Saturday, 8 September 2012

Vladimir's headache



Soviet Bonds Are Haunting Putin
 


6 September, 2012


Soviet bonds issued in 1982, Leonid Brezhnev’s final year in power, are threatening the finances of Vladimir Putin’s Russia. Investors and pensioners are pushing Moscow to honor its mid-1990s promise to account for Soviet-era pension guarantees and other liabilities, including bonds. There are no public records describing the exact number or value of the bonds sold, but the government estimates that it needs 25 trillion rubles ($785 billion) to account for what remains of the Soviet balance sheet. That liability equals almost half of Russia’s economic output and would boost government debt nearly tenfold, according to Vladimir Osakovskiy, chief economist at Bank of America Merrill Lynch in Moscow. Although Putin has stalled redemptions of Soviet bonds, most recently in April with an order to halt payments until 2015, recent international court rulings have given bondholders fresh ammunition to pursue claims.

Former Soviet states like Kazakhstan forced bond investors to accept a fraction of what they were owed shortly after the USSR dissolved, but Russia vowed to eventually make good on its debts at 1990 levels, says Boris Kheyfets, a Soviet debt specialist at the Russian Academy of Sciences’s Institute of Economics in Moscow. “This all should have been settled back in the 1990s,” Kheyfets says. “How do you assume a debt that huge? It would collapse everything immediately.”

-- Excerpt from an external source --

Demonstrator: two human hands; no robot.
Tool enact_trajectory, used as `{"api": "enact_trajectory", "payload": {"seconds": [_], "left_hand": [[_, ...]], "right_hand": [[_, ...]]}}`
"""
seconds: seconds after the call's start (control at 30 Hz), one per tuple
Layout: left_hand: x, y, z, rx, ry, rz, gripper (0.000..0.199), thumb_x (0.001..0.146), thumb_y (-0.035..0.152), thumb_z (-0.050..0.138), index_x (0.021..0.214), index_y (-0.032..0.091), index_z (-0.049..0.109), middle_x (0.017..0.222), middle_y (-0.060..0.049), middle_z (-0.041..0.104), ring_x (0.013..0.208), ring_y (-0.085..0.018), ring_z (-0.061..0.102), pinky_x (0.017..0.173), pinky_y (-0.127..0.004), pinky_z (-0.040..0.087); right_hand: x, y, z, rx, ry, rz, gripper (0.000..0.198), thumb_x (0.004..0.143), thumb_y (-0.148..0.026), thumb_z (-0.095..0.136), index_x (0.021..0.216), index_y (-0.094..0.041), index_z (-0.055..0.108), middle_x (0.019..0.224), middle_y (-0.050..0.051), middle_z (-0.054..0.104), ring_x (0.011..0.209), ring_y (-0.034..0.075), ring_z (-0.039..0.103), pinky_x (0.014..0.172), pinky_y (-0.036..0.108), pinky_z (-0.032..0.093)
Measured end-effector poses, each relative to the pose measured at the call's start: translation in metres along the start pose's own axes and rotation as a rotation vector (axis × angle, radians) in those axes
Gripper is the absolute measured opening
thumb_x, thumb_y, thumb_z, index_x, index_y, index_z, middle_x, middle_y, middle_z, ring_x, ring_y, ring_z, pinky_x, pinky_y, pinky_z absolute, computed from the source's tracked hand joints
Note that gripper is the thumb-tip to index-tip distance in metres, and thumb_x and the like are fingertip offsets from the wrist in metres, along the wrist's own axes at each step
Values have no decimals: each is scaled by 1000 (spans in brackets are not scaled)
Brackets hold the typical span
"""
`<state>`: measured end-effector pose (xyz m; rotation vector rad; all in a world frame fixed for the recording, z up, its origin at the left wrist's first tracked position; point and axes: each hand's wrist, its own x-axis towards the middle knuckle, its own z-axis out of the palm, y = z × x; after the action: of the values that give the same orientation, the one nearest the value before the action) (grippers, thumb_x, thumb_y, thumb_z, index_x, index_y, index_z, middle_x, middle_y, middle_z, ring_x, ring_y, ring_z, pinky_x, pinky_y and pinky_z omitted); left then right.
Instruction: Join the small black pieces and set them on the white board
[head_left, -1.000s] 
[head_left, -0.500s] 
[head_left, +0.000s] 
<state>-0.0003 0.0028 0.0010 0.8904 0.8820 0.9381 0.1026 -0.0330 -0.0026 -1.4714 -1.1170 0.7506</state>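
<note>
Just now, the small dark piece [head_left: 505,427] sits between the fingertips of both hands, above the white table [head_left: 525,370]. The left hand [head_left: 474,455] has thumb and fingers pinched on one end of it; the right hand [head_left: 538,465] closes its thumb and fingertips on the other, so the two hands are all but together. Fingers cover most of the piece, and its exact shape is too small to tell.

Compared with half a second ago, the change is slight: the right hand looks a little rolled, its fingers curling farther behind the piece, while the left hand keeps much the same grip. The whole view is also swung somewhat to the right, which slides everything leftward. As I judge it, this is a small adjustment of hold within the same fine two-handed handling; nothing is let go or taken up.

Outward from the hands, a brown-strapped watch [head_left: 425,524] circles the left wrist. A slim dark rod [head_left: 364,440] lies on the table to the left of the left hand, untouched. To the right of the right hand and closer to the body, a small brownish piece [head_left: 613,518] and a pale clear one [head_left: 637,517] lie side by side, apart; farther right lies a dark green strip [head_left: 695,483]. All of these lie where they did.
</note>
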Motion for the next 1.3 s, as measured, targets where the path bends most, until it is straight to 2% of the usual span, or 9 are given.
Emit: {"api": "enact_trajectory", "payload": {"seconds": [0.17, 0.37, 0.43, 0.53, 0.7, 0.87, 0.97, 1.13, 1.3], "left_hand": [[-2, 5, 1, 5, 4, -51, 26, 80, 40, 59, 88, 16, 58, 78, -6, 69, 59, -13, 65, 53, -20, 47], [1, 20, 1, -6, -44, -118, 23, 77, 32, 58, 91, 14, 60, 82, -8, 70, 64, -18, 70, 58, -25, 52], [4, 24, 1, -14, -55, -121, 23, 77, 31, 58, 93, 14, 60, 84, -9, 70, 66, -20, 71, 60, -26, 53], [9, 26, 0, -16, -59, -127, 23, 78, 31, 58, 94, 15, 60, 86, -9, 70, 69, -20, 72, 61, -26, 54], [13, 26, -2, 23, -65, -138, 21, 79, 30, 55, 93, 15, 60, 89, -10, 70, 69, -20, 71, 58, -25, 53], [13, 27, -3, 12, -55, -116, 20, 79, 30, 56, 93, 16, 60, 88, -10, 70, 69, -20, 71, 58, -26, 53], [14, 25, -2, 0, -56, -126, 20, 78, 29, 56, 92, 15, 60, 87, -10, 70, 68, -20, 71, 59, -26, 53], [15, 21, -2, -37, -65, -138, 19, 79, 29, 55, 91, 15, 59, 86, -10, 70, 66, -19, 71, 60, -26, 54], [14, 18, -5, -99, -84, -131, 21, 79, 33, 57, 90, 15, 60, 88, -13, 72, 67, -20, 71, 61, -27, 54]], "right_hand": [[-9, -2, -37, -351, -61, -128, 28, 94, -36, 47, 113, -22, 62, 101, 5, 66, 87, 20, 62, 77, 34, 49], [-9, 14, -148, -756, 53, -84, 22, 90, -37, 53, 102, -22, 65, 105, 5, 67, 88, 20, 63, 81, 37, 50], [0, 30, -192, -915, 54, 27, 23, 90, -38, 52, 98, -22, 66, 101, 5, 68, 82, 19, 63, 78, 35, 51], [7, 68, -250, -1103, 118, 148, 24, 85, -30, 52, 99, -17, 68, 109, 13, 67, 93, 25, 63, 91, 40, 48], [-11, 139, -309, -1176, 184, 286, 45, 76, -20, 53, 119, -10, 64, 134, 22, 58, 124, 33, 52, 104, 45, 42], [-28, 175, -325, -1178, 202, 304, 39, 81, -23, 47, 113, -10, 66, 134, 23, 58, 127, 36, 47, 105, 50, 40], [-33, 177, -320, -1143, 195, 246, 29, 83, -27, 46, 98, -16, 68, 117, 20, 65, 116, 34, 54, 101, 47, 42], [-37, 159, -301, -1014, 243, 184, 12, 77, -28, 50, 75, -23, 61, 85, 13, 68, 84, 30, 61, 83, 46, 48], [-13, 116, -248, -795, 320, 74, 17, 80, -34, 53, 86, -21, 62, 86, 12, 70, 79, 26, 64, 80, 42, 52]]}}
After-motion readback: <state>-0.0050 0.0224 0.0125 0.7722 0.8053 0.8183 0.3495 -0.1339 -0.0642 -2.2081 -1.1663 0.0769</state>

The first wave of bond payouts came during Putin’s first term, when Russia was riding a surge in oil prices to a budget surplus. Now, with a swelling pension-fund deficit, Russian government finances are strained. Putin warned a meeting of regional human rights officials last month that clearing all Soviet-era debts immediately would mean having “nothing left to pay salaries to soldiers, to doctors, to teachers.”

The government earmarked 50 billion rubles for repayment in this year’s budget, and the same for 2013 and 2014. Putin said last month that the Ministry of Finance should continue its system of gradual payments to the most elderly creditors. Those who die are eligible for 6,000 rubles, less than $200, in funeral costs. The European Court of Human Rights in Strasbourg, France, found that approach niggling, and ordered the state in July to pay Moscow-area septuagenarian Yuriy Lobanov €37,150 ($46,497), or about 140 times the average monthly pension, for his 1982 notes. In its decision, the court cited Russia’s refusal to say how many of the bonds are outstanding and its repeated suspensions of redemptions “for reasons that remain unclear to the court.” Mariya Andreyeva, a 95-year-old survivor of the Nazi blockade of Leningrad, won a preliminary ruling awarding her €4,300 on her bonds.

Russia has avoided paying out claims following similar court challenges, but the Lobanov decision used domestic Russian legislation and the lowest possible interest rates to calculate the amount owed, leaving little room for rebuttal, says Vasily Vasilyev, a lawyer at Yukov, Khrenov & Partners in Moscow. “The government had nothing to challenge, since there were no other government documents on the matter,” Vasilyev says, calling the ruling “very sound.” The Ministry of Justice said in a statement that it honors all judgments by the European Court of Human Rights, but added that the Lobanov ruling only applies to the 1982 notes. The Finance Ministry declined to comment.

Russia returned to international debt markets two years ago, following a 12-year hiatus prompted by its default on $40 billion of domestic debt in 1998, in the aftermath of the Asian financial crisis. The government plans to open the domestic market for ruble-denominated corporate and sovereign bonds through international depositaries Euroclear Bank and Clearstream International later this year.

The year before its debt default, Bank of America’s Osakovskiy says, Russia settled outstanding tsarist bonds in France for $400 million, a 99 percent haircut. “We expect a similar settlement” with the Soviet-era bonds, says Osakovskiy. Putin will likely only end the payment freeze if a group with enough political clout starts amassing the bonds, says Saleh Daher, managing director at Turan, which has invested in Soviet commercial debt. “People will make money from this,” says Daher. “And I doubt very much that much of it will go to the pensioners or the people who actually had the claims in the beginning.”

The bottom line: Repaying all of the Soviet debts it has assumed would cost Russia almost half of its economic output.